Stored dataset items:
----
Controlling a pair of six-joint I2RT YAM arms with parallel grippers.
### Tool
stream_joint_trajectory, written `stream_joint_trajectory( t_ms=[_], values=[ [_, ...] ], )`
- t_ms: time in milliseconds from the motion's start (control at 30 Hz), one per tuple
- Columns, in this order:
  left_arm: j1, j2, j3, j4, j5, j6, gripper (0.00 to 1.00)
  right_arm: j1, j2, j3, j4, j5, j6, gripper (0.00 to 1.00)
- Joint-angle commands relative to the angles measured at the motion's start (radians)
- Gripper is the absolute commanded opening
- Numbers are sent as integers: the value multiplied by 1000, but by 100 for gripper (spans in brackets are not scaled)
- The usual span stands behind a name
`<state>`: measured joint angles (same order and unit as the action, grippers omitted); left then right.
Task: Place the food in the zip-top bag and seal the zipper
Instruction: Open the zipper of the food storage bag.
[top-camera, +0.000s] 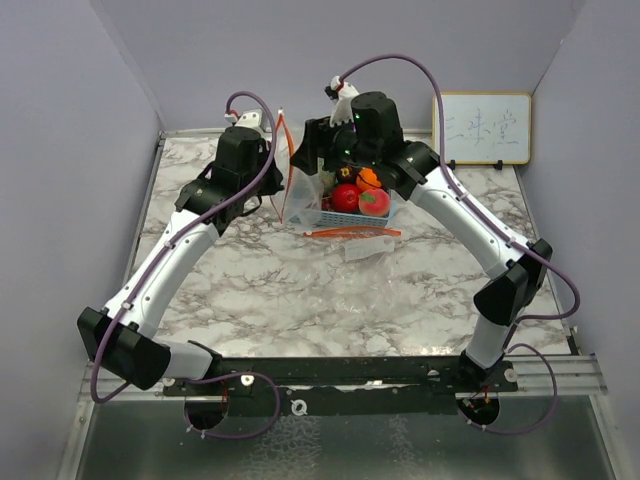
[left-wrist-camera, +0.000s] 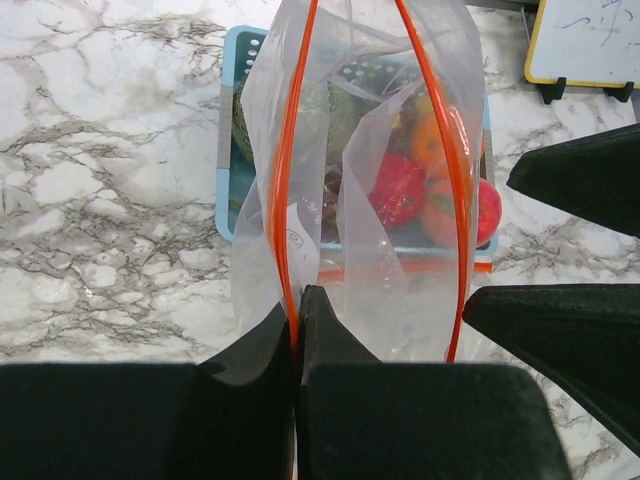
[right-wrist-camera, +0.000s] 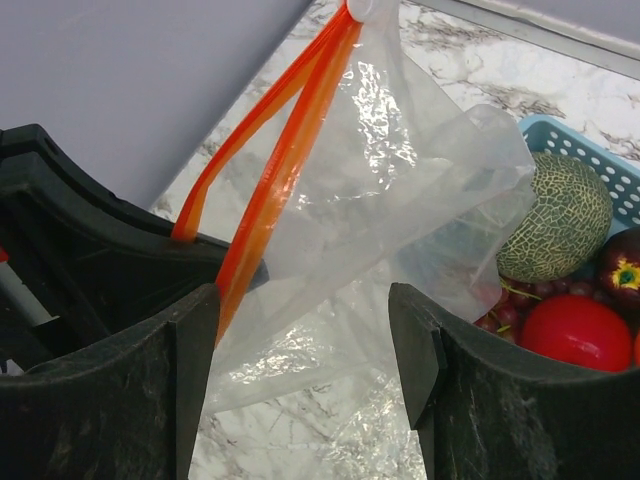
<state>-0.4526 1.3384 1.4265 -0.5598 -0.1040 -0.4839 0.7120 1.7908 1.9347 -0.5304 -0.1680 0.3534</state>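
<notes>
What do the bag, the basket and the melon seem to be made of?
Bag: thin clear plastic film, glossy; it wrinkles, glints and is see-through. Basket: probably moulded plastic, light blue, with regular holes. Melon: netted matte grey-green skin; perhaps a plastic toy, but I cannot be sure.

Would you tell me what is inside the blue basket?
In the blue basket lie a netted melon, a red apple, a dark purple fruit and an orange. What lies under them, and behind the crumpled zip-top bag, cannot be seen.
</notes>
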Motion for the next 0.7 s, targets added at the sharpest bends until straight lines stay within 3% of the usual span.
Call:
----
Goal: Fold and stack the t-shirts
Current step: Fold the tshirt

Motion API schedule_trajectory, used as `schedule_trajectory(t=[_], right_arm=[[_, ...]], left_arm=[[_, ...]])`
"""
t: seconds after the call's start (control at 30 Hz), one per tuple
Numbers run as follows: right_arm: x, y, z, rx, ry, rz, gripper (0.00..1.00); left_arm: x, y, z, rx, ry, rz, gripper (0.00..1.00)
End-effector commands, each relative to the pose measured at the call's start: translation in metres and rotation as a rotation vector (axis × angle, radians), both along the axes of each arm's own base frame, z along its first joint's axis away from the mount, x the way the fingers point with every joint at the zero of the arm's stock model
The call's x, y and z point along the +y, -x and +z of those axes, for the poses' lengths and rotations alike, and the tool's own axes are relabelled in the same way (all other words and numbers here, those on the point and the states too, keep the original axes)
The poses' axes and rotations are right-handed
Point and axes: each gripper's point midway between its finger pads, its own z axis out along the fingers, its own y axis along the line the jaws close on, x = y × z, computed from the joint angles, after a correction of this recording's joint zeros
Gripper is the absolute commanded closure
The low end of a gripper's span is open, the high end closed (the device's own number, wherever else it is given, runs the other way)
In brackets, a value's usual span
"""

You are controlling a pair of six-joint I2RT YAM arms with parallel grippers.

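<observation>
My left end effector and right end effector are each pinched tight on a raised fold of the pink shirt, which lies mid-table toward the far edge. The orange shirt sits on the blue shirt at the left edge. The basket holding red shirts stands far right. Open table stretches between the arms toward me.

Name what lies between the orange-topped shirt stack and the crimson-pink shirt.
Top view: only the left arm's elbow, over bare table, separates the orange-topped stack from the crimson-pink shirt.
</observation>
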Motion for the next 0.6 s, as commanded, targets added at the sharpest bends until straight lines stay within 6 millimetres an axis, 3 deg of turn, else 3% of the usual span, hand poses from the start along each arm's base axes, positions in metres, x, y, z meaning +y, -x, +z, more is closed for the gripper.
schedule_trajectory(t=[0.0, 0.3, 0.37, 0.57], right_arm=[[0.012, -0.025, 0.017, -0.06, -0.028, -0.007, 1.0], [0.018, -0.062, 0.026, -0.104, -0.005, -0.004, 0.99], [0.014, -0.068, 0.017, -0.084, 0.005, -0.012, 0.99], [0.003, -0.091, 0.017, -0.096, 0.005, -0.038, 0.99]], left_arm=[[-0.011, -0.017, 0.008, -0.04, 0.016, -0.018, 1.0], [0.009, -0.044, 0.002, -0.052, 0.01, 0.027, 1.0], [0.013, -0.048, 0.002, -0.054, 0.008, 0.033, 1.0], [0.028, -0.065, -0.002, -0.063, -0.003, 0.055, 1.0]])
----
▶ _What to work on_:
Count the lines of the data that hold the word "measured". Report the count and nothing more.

▶ _Your solution_:
3